- Born: Anne Elizabeth Keppel 1949 (age 76–77) Melbourne, Victoria, Australia
- Education: Academy of Mary Immaculate
- Alma mater: University of Melbourne
- Spouse: Gerard Henderson
- Writing career
- Subject: Politics

= Anne Henderson (author) =

Australian writer

Anne Elizabeth Henderson, (née Keppel; born 1949) is an Australian writer, deputy director of The Sydney Institute, editor of the institute's The Sydney Papers and co-editor of The Sydney Institute Quarterly.

Henderson was born in Melbourne and now lives in Sydney. She was educated at the University of Melbourne. Between 1971 and 1989 she worked as a teacher for seventeen years in several Australian states. She is married to Gerard Henderson, the executive director of the Sydney Institute.

==Literary career==
Anne Henderson is the author of Getting Even: Women MPs on Life, Power and Politics , From All Corners: Six Migrant Stories, Educating Johannah: A Year in Year 12, and Mary MacKillop's Sisters: A Life Unveiled. She also authored Angel in the Court: The Life of Major Joyce Harmer, a biography of Joyce Harmer, Salvation Army major, social worker, court chaplain and advocate; and The Killing of Sister McCormack, a biographical work which covers the execution of Sister Irene McCormack.
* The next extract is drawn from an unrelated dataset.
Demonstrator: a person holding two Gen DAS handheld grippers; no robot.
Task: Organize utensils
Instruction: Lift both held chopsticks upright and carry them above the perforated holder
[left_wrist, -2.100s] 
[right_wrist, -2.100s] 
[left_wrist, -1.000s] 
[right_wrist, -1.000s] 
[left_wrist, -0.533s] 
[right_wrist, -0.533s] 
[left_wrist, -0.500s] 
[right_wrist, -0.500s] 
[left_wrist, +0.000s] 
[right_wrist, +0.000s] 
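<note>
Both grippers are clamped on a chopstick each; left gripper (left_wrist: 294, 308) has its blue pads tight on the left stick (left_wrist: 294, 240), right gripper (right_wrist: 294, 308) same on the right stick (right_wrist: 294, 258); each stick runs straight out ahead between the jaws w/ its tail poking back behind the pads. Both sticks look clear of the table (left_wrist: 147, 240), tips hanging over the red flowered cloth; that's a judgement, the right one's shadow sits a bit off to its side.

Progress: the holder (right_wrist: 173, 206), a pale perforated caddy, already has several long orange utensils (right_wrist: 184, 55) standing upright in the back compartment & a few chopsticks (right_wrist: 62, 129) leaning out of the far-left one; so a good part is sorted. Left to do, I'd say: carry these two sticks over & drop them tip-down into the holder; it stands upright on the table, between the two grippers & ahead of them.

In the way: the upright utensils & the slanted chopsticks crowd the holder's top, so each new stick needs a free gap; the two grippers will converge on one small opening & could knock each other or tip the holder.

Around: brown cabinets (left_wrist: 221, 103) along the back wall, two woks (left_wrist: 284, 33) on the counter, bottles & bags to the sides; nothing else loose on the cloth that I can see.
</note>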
Among Henderson's essays of note are "Dad's Wake" in Fathers: In Writing (Tuart Press, 1997) and the biographical chapter on Prime Minister Joseph Lyons for Australian Prime Ministers, edited by Michelle Grattan (New Holland 2000) and the UK's New Dictionary of National Biography (Oxford University Press). She was a contributing editor with Ross Fitzgerald of Partners (HarperCollins, 1999).

In 2008, Henderson published a biography of Dame Enid Lyons, titled Dame Enid Lyons: Leading Lady to a Nation. In 2011 her biography of Prime Minister Joseph Lyons, Joseph Lyons: The People’s Prime Minister (NewSouth Press), was launched by former prime minister John Howard. In 2014 Henderson published Menzies at War (NewSouth Press), which was shortlisted in the Prime Minister's Literary Award for History in 2015. Her 2023 book, Menzies Versus Evatt: The Great Rivalry of Australian Politics, was launched by Greg Sheridan at the Robert Menzies Institute.

Henderson also writes occasionally for The Australian, The Canberra Times, The Sydney Morning Herald, The Age, the Australian Book Review, and The Australians Review of Books.

At the 2015 Australia Day Honours, Henderson was appointed a Member of the Order of Australia for significant service to literature in the field of political history, and to the community by fostering public debate and discussion.